Sunday, October 28, 2007

TV is Dead Channel 4

One can see from earlier posts I attended debate TV is dead at Channel 4. It used the programme TV is dead as a discussion point you can now see part of the programme on Youtube. The idea of brand or channel idents is one worth thinking about !

1 comment:

Anonymous said...

I know that these people have asked the teenage market why TV has shifted and is now getting phased out… And they have all said the same thing - they do not want to be treated like a mass. This is true, but how did this happen?

Well, if you really want to point the finger then the real reason that all of this has happened is because of the BBC and the TV Licence. The trend of not watching TV began at University and made and spread from here. Most students were not going to pay for a TV Licence, so would either not bother with a TV or watch it illegally. Those who did watch it may have got caught. And if they did get caught then this would infuriate them further.
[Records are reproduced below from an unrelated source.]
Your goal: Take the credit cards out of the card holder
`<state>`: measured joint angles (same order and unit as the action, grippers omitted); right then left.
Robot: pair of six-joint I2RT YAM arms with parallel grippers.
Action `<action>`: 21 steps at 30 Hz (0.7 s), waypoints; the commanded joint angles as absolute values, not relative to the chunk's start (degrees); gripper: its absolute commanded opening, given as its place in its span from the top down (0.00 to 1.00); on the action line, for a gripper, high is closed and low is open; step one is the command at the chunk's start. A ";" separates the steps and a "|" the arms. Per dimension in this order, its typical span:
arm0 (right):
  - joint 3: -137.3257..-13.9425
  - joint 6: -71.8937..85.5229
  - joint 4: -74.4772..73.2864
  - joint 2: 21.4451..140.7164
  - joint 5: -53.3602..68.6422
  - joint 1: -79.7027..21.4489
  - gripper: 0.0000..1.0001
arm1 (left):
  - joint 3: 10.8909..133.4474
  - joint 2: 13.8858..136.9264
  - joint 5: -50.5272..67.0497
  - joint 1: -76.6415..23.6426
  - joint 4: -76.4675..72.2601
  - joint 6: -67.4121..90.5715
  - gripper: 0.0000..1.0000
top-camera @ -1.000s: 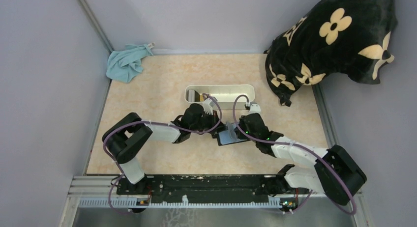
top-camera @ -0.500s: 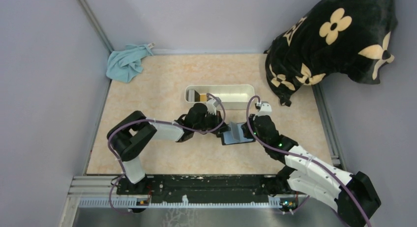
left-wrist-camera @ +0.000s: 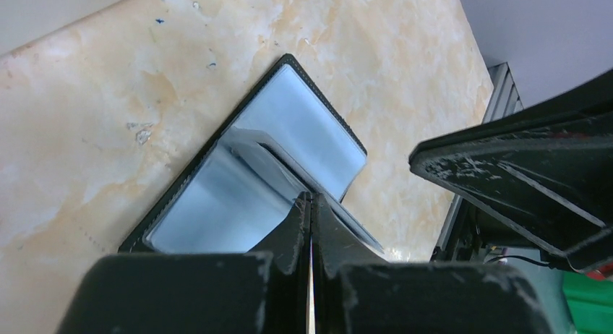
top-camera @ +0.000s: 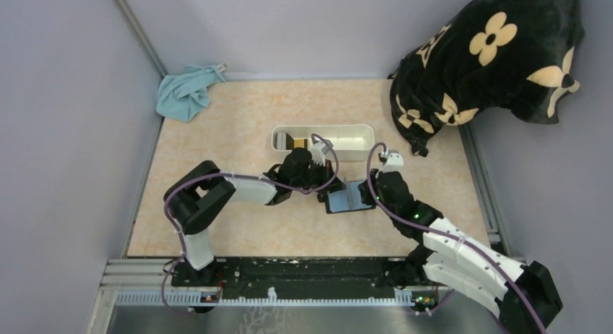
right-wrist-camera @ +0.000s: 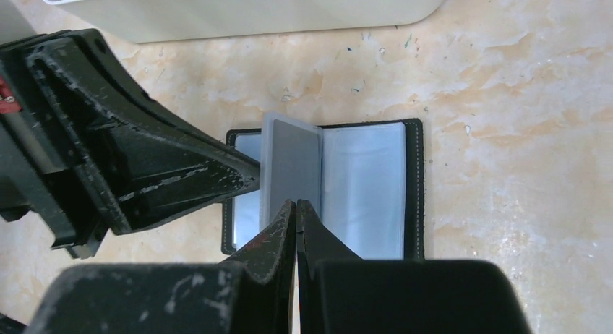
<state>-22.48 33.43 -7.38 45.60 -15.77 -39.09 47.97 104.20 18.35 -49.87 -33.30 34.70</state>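
The right jaws are pressed together, their tips at the near edge of the card holder [right-wrist-camera: 365, 193]. The holder lies open and flat on the counter [right-wrist-camera: 506, 95]. A grey leaf [right-wrist-camera: 290, 160] stands upright from its fold, just beyond those tips; whether it is pinched cannot be told. The left jaws are also pressed together, their tip over the holder's left page, just beside the leaf. Behind the holder sits a white tray [top-camera: 359, 132], near both jaws. A blue cloth [top-camera: 186, 92] lies in the far left corner.

beige marbled table [top-camera: 238, 124]: open card holder [top-camera: 344, 200], white tray [top-camera: 352, 143], blue cloth [top-camera: 185, 95] on it.
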 commanded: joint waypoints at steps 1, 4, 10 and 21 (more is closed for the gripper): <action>-23.80 32.20 -8.77 42.75 -18.20 -38.88 1.00 | 51.43 107.42 19.80 -50.51 -33.00 34.15 1.00; -23.75 31.90 -9.77 42.19 -18.80 -38.69 1.00 | 52.40 108.21 20.01 -50.72 -33.00 34.13 1.00; -22.75 32.52 -9.06 42.72 -18.43 -38.36 1.00 | 51.62 108.04 19.70 -50.73 -32.96 33.69 1.00; -21.29 33.36 -3.57 53.49 -10.23 -30.06 0.57 | 44.88 104.84 14.85 -50.74 -30.88 30.70 0.78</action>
<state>-20.62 34.26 -8.38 50.54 -13.47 -30.74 47.33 107.18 17.32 -50.48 -32.10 32.47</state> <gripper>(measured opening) 0.379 0.127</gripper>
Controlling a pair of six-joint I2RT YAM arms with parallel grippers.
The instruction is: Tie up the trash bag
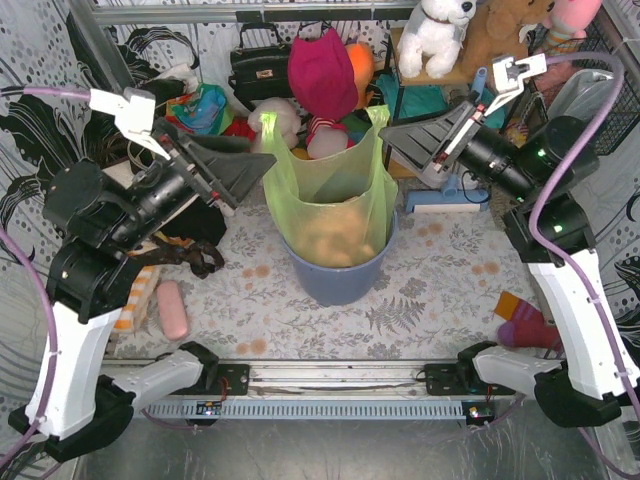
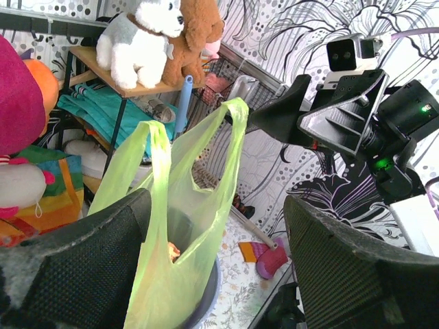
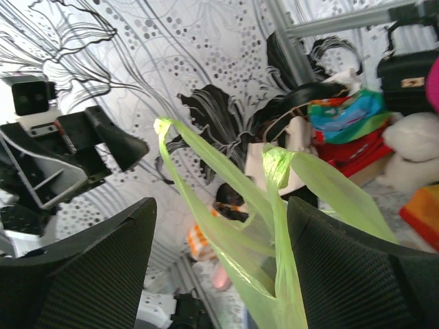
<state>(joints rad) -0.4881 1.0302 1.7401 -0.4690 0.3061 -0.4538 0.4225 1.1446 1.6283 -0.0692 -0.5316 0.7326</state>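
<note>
Floral-patterned desk [image 1: 440, 260] carries a round blue-grey bin [image 1: 335, 285], and the light-green trash bag [image 1: 325, 200] sits inside it with its two handles standing upright. My left hand [image 1: 240, 175] and right hand [image 1: 405, 140] flank those handles, both with fingers spread, pinching nothing.

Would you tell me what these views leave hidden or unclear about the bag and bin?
Bag bottom: top view, hidden inside bin.
Bag contents: top view, blurred through the plastic.
Bin: left wrist view, mostly behind bag and left finger.
Bag body: right wrist view, cut off by bottom edge.
</note>
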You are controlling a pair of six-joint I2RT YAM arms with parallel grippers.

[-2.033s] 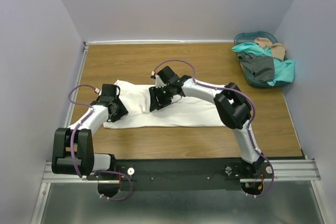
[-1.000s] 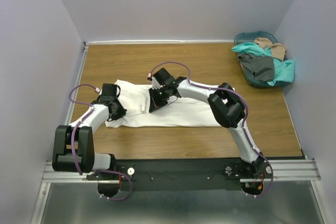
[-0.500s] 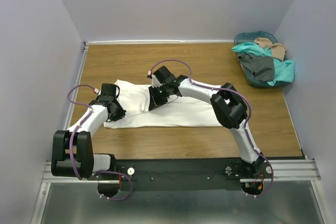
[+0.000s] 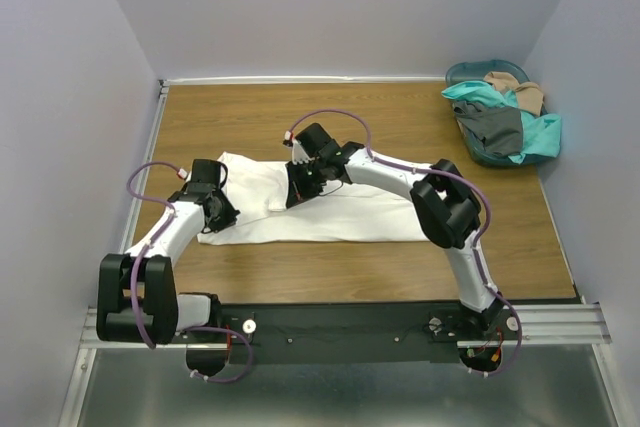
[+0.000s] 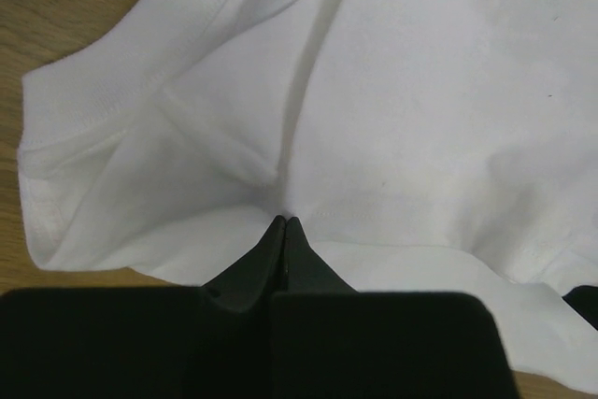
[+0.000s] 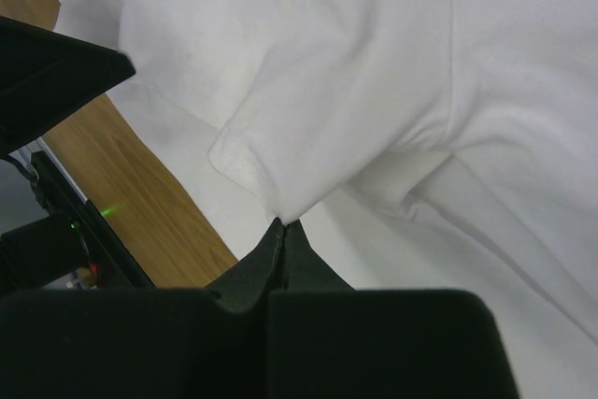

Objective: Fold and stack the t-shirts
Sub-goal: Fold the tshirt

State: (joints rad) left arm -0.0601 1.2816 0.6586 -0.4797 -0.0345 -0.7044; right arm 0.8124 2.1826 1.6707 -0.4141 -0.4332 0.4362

As a result this pushed the TV revolution that now exists today.

Students were not watching TV at university as they were not able to without having to pay, and so they began to find other things to do - with the only other source of entertainment they had; their computer. They began logging onto places like facebook, myspace etc, and then found that they were able to download films and watch them from their computer as a source of entertainment. Soon sites like tvlink and alluc came about and the word soon spread that you could watch your favourite TV shows on your computer. People then began to realise that they no longer had to wait to watch the next episode and could download a whole series if they wanted. They soon realised they no longer need television.

The word soon spread throughout the student world and soon made its way out to all teenagers and young people.

Before you know it, everyone is online doing it. And who is to blame for this shift? THE BCC and the TV Licensing. If they had not been so pushy on students then I don't think this would have happened as quickly as it has.

The younger generation do not want to pay for watching the BBC when they can bypass the BBC all together (especially when most of them only watch it for Eastenders, and so feel like they are paying to just watch that). People get irritated by commercials and do not want to put up with breaks whilst they are watching something. This isn't new, as people have always been switching the channel while breaks come on and then putting it back when they are done (especially males).

If TV wants to survive, it has really got to up its game. It needs to place commercials in-between programmes and not in-between a programme. It needs to become fully interactive to allow people to watch their favourite shows when they want and as often as they want. It really comes back to being treated like a mass. The TV needs to really treat a person as an individual and have a memory. People have too much choice, and so television needs to be able to look at what people watch and then store that and record the user’s likes and dislikes. It should be able to recommend programmes to the user based on its preferences. If the television was able to do this then it would be providing a service that the internet cannot perfrom at the momment. This would be one step in bringing TV back to life.